Learning Algebraic Varieties

Welcome to the LearningAlgebraicVarieties package from the article Learning Algebraic Varieties from Samples by P. Breiding, S. Kalisnik, B. Sturmfels and M. Weinstein.

Special thanks to V. Valve who helped updating the PHCcurve diagrams.

To install the package, open a new Julia session and type

]add LearningAlgebraicVarieties

After the installation is completed the command

using LearningAlgebraicVarieties

loads all the functions into the current session.

All functions accept m data points in ℝ^n or ℙ^(n-1) as an m×n matrix Ω; i.e., as arrays.

We provide some datasets in the JLD2 data format. Download the datasets.jld2 from this repository, navigate to its folder and use

using JLD2 # add this packages with ]add JLD2
@load "datasets.jld2"

Now, your session should contain a dictionary with name data containing some datasets.

How to make dimension diagrams

Here is an example:

DimensionDiagrams(Ω, true)

plots the all dimension diagrams for the data in projective space. On the other hand,

DimensionDiagrams(Ω, false, diagrams = [:CorrSum, :BoxCounting], eps_ticks = 10)

plots the dimension diagrams CorrSum and BoxCounting for data in euclidean space. The estimates are computed for 10 values of ϵ between 0 and 1.

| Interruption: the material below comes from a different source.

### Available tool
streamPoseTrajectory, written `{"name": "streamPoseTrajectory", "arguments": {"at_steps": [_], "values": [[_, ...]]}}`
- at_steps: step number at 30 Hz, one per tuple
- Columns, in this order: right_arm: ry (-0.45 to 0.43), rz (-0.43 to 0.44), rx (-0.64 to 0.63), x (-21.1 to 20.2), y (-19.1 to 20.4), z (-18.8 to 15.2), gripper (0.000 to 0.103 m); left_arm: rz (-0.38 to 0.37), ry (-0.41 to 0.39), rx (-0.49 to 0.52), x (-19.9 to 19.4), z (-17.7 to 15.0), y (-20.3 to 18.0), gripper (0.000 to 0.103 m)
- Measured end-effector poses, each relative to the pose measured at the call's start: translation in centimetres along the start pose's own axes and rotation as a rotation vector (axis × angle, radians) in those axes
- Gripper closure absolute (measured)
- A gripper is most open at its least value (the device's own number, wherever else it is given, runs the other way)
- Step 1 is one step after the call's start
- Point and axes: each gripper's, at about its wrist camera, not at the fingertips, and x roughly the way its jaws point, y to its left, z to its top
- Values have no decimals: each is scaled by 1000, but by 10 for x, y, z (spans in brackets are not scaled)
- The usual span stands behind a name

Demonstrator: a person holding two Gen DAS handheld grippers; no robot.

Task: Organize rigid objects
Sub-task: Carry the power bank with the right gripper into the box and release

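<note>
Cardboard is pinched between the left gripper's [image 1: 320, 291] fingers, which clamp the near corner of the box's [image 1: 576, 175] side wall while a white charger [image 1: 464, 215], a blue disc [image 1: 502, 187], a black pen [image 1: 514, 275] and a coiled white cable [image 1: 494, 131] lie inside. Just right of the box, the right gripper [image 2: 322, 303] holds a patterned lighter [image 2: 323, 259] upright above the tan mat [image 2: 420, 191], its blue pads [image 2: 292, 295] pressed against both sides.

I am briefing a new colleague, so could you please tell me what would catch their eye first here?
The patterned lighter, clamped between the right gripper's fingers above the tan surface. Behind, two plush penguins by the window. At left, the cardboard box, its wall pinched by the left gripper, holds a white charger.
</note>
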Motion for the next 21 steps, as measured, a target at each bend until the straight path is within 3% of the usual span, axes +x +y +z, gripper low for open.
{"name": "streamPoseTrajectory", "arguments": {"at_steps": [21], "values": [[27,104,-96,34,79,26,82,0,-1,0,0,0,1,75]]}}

The complete syntax of the DimensionDiagrams function is as follows.

DimensionDiagrams(
    Ω::Array{T,2},
    projective::Bool;
    diagrams  = [:CorrSum, :BoxCounting, :NPCA, :MLE, :ANOVA, :PHCurve],
    eps_ticks = 25,
    fontsize = 16,
    lw = 4
    ) where {T <: Number}

Here:

Ω is a matrix whose columns are the data points.
projective = false: makes diagrams in euclidean space.
projective = true: makes diagrams in projective space. There are some optional arguments.
methods: lists the dimension estimators to be plotted.
eps_ticks = k: puts k evenly spaced ϵ into [0,1]. At those ϵs the dimensions are computed.
fontsize: sets the font size of the axes.
lw: sets the line width.

How to compute multivariate Vandermonde matrices

Here is an example.

MultivariateVandermondeMatrix(Ω, 2, true)

computes the multivariate Vandermonde matrix for the sample Ω and all monomials of degree 2. The true value determines homogeneous equations. On the other hand, the Vandermonde matrix with all monomials of degree at most 2 is computed by

MultivariateVandermondeMatrix(Ω, 2, false)

It is also possible to define the exponents involved. For example,

exponents = [[1,0,0], [1,1,1]]
MultivariateVandermondeMatrix(Ω, exponents)

computes the multivariate Vandermonde matrix for Ω ⊂ ℝ^3 and the monomials x_1 and x_1 x_2 x_3.

Here is the full syntax

MultivariateVandermondeMatrix(Ω::Array{T},
                              d::Int64,
                              homogeneous_equations::Bool)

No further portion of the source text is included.